[Source records]
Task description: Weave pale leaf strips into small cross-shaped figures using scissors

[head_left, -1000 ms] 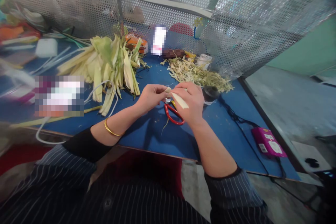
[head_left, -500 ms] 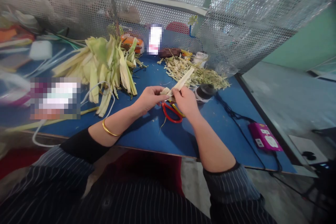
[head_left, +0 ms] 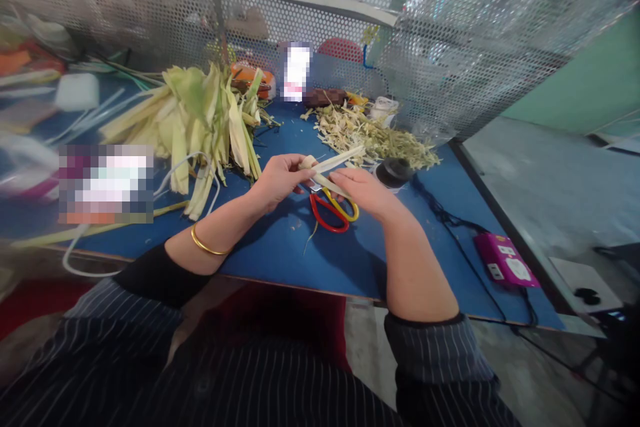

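Pale corn husk strips (head_left: 341, 159) cross between my two hands above the blue table. My left hand (head_left: 281, 181) is closed, pinching a folded or rolled end of husk between thumb and fingers. My right hand (head_left: 369, 191) holds a second length of the husk, its fingers closed along it; the fingertips are partly hidden. One free strip end points up and to the right, toward the scraps. Just below the hands lie scissors (head_left: 330, 225) with one red and one yellow handle, their blades mostly hidden under the husk and hands.
A heap of corn husks (head_left: 187, 117) lies to the left, a pile of shredded husk (head_left: 373, 133) behind. A black-topped spool (head_left: 394, 173) stands beyond my right hand. A purple power strip (head_left: 506, 260) and black cables lie right. Perforated mesh (head_left: 320, 20) closes the back.
My right hand has moved right and turned flatter. The husk strip that pointed up steeply now slants lower, with another length running to my right hand. More of the scissors' yellow handle shows.
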Action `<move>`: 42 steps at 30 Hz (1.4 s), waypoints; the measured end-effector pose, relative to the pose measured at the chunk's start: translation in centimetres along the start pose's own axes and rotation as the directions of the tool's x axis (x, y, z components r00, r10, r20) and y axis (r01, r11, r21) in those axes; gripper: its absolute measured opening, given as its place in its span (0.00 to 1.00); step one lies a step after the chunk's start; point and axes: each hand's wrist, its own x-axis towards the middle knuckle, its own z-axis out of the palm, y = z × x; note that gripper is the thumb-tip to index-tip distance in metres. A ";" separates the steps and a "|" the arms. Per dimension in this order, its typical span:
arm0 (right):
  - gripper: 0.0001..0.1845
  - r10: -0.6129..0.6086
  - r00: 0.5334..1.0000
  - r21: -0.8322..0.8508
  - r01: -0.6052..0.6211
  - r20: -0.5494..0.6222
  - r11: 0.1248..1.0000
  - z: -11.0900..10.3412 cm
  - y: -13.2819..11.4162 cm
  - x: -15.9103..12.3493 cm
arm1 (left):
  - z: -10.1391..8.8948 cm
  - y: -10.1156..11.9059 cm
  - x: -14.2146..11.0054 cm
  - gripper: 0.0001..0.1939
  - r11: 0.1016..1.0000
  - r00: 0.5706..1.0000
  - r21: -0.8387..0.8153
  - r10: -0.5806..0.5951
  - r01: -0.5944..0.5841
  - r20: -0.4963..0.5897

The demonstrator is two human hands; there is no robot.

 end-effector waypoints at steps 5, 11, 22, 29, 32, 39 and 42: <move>0.11 -0.018 0.993 0.018 0.016 0.118 1.000 -1.4 -0.4 -0.9 | -0.6 0.6 0.1 0.06 1.000 0.997 -0.014 -0.021 0.022 0.072; 0.12 -0.012 0.992 0.198 -0.014 0.128 0.980 -0.3 -0.5 -0.9 | -0.7 0.0 0.3 0.10 0.999 0.998 -0.048 -0.004 0.007 0.070; 0.21 -0.049 0.997 0.332 0.026 0.061 0.943 0.1 -0.8 -1.0 | -0.5 0.2 0.4 0.11 1.000 0.998 -0.015 0.013 -0.014 -0.061; 0.16 -0.087 0.996 0.517 0.068 0.013 0.853 -0.3 -1.4 -1.5 | -0.5 0.7 0.2 0.09 0.998 0.997 -0.056 -0.016 0.012 -0.070; 0.14 -0.107 0.971 0.453 0.195 -0.212 0.870 0.3 -1.1 -1.1 | -0.4 0.8 0.1 0.07 0.998 1.000 -0.050 -0.025 0.024 -0.013; 0.14 -0.075 0.867 0.362 0.282 -0.492 0.889 1.4 -1.0 -0.5 | -0.3 0.7 -0.1 0.04 1.000 0.993 -0.005 -0.010 0.011 0.117; 0.13 -0.126 0.901 0.266 0.253 -0.415 0.930 1.2 -1.1 -0.6 | -0.2 0.8 0.0 0.04 1.000 0.999 -0.002 0.000 0.000 0.052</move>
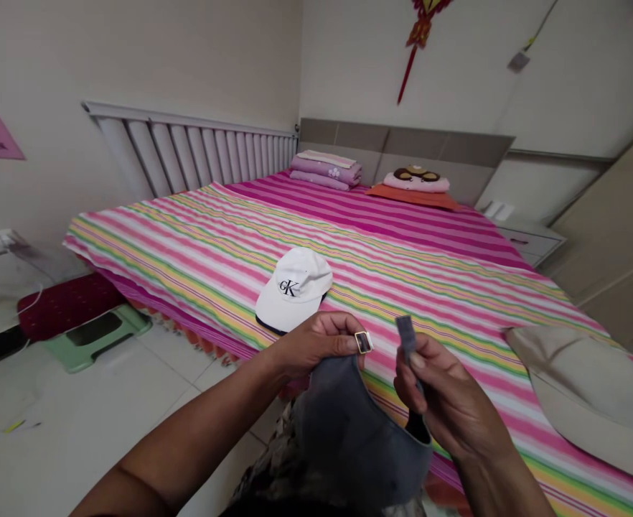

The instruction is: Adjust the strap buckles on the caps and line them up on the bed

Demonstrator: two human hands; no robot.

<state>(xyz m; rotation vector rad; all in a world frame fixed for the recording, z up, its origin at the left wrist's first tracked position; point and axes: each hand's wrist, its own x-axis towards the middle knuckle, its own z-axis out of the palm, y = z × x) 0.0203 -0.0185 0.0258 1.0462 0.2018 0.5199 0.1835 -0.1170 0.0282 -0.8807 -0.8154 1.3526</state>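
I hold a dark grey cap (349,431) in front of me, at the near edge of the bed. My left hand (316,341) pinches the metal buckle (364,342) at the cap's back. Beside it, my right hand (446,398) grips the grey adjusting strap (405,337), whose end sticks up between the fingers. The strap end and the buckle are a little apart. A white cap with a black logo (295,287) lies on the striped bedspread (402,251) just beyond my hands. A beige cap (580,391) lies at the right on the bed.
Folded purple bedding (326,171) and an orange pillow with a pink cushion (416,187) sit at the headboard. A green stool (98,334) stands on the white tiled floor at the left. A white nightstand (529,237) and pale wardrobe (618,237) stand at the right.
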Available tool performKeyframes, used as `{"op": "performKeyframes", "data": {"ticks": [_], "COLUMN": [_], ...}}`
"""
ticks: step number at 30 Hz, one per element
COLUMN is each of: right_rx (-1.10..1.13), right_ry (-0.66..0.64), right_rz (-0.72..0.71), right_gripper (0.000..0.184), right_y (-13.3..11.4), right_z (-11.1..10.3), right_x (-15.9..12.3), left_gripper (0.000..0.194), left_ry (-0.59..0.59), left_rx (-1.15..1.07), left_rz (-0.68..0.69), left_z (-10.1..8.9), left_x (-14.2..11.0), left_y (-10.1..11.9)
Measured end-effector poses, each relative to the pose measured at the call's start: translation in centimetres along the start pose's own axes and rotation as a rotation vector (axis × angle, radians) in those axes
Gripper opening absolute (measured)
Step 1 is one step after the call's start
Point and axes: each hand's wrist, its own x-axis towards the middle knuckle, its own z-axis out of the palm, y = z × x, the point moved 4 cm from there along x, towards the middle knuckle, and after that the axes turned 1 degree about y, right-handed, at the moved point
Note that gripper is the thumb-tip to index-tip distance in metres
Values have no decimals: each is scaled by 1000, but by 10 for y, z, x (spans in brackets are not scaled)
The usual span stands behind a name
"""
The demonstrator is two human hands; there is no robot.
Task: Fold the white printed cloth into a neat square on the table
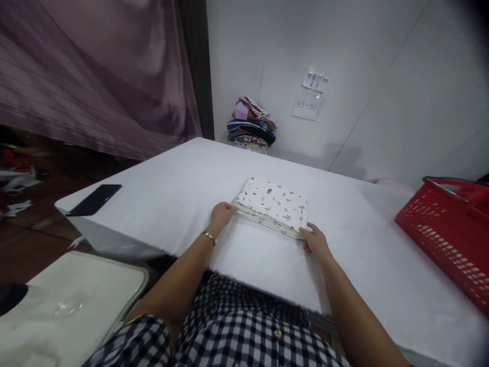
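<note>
A folded white cloth (pixel 273 201) with small dark printed figures lies flat on the white-covered table (pixel 171 183), its layered folded edge facing me. My left hand (pixel 222 214) pinches its near left corner between thumb and fingers. At the near right corner, my right hand (pixel 315 240) grips the cloth with the thumb on top and the other fingers curled at the side. A bracelet circles my left wrist.
A red plastic basket (pixel 446 229) stands at the table's right end. Folded clothes (pixel 252 125) are stacked at the back against the wall. On the left corner lies a dark tablet or phone (pixel 95 199). A pale lidded box (pixel 80 290) sits lower left.
</note>
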Motion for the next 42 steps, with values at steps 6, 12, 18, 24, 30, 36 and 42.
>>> {"op": "performKeyframes", "data": {"ticks": [6,12,18,24,30,36,42], "right_rx": [-6,-63,-88,-74,-32,-42,-49], "right_ry": [-7,-14,-18,5,-21,-12,8], "right_rz": [3,1,4,16,11,26,40], "right_gripper": [67,67,68,67,66,64,62], "right_y": [2,2,0,2,2,0,-1], "right_z": [0,0,0,-1,-1,-1,-1], "right_x": [1,0,-2,-1,0,-1,-1], "left_gripper": [21,20,28,31,24,22,30], "left_ry": [-33,-61,144,121,85,86,100], "left_rx": [150,170,-37,10,174,195,199], "left_rz": [34,64,146,483,503,508,834], "left_z": [0,0,-7,0,3,-4,11], "left_x": [-2,2,5,-4,-5,-1,-12], "left_y": [5,2,2,18,10,23,59]}}
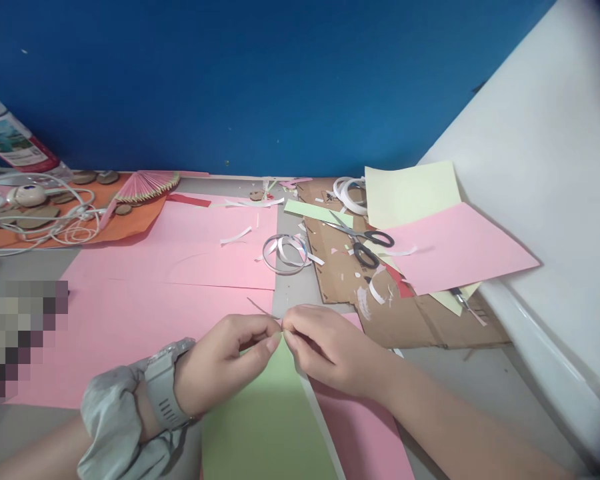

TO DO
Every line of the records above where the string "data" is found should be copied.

EXERCISE SOLUTION
Available tool performKeyframes, used as `{"op": "performKeyframes", "data": {"ticks": [_], "COLUMN": [_], ...}}`
>>> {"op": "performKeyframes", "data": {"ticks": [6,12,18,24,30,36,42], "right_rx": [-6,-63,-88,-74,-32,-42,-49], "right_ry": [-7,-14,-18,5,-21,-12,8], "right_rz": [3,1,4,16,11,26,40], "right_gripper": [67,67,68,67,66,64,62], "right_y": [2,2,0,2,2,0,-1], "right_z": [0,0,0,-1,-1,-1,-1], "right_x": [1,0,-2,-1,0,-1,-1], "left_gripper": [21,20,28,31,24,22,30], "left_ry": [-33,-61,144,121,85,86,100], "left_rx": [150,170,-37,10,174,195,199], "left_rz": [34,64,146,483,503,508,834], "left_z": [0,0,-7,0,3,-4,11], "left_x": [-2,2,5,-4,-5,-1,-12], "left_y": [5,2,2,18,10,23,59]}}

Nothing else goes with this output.